Erotik und Sex - ein Ringen zwischen Spiel und Macht
Zu Beginn einer Partnerschaft ist das sexuelle Begehren - wie manches andere auch - selten ein Problem. In der Phase der Verliebtheit hat man für alle zu entdeckenden Seiten am Partner genau zwei emotionale Schubladen:
- für die Gemeinsamkeiten: „Oh, vertraut - wie schön!“
- für die Unterschiede: „Oh, ganz anders - wie spannend!“.
Die damit verbundene gegenseitige Offenheit in dieser Anfangsphase ist in der Regel groß genug, um unterschiedliche sexuelle Vorlieben und Wünsche meist spielerisch überwinden zu können. Insofern findet in der Anfangszeit des „Eros“ oft auch der „Ludus“, die spielerische Liebe, seinen Platz.
Der Sex wird bei den meisten Paaren schwieriger, sobald das körperlich Stimulierende des Neuen und Unbekannten schwindet. Je bekannter und gewohnter einerseits der Körper und andererseits die sexuellen Gewohnheiten des Partners werden, desto mehr schwindet der Reiz des Eroberns und Erforschens. Aus Vorstellungen und Fantasien werden Tatsachen und Grenzen! Und diese wirken mit der Zeit meist langweilig und/oder einengend.
Hinzu kommt ein weiterer Faktor, der ein ständiger Begleiter in vielen Beziehungsfragen ist: Macht! - Beim Sex der Verliebten wirkt die Macht der Eroberung noch besonders stimulierend und auch Machtspiele werden oft als lustvolles Element erlebt. Beim erotisch-spielerischen Sex wird Macht eher geschenkt oder geliehen als erkämpft. Genau an dieser Stelle jedoch wird die Vereinbarkeit von Alltag(-Kämpfen) und Erotik(-Spielen) zur Herausforderung für die Sexualität der meisten Paare.

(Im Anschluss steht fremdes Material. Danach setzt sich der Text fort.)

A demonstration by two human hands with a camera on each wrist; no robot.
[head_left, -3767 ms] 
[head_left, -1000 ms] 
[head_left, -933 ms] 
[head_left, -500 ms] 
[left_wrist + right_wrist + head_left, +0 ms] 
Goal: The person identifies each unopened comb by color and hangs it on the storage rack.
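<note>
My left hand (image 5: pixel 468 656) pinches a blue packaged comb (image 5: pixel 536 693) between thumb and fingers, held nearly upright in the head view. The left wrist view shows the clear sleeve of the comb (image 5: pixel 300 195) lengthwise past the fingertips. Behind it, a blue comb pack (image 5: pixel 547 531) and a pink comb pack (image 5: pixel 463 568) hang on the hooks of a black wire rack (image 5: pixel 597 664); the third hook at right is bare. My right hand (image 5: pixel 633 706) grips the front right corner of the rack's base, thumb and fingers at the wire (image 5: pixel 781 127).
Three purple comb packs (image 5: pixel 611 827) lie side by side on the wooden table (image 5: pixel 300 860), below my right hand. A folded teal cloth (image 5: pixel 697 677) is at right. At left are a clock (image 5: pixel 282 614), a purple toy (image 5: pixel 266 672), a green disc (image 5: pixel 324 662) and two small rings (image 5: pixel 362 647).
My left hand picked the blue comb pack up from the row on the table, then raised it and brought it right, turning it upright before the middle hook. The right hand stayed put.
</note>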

Eskalieren nämlich Alltagkonflikte zu Machtfragen - was eher die Regel als die Ausnahme ist - gewinnen Fragen an Gewicht, die zu Beginn der Beziehung unwichtig waren: wer „hat recht“, wer „macht’s richtig“, wessen Gewohnheiten „sind besonders anstrengend“, wer „macht mehr Kompromisse“. Der Kampf um Trivialitäten ist in dieser Phase der Partnerschaft leider schon essenziell für die eigene Selbstachtung geworden. Wer jedoch regelmäßig um seinen Platz im Machtgefüge der Beziehung kämpft, kann kaum zwischendurch unverkrampft erotische Macht verleihen oder sich nehmen. Die Selbstbehauptungs-Kämpfe des Alltags werden so zum Hauptgegner eines unverkrampften sexuellen Gebens und Nehmens.
Insofern liegt der Kern von gestörter oder unbefriedigender Sexualität oft auch im Umgang mit Alltagskonflikten – und dort insbesondere bei möglichen ungelösten Machtfragen zwischen den Partnern. Der Schlüssel zur Lösung sexueller Probleme liegt mit anderen Worten häufiger dort als in den einzelnen erotischen Wünschen und Bedürfnissen. Beim Umgang mit sexuellen Fantasien lässt sich vieles auf dem Weg offener und empathischer Kommunikation konstruktiv lösen, wenn nicht das oft empfundene Machtgefälle genau diese Form des Austausches erschwert oder gar verhindert. Wer das nicht berücksichtigt, forscht bei der Lösungssuche schnell an der falschen Stelle.
Glück ist das einzige, das sich verdoppelt, wenn man es teilt!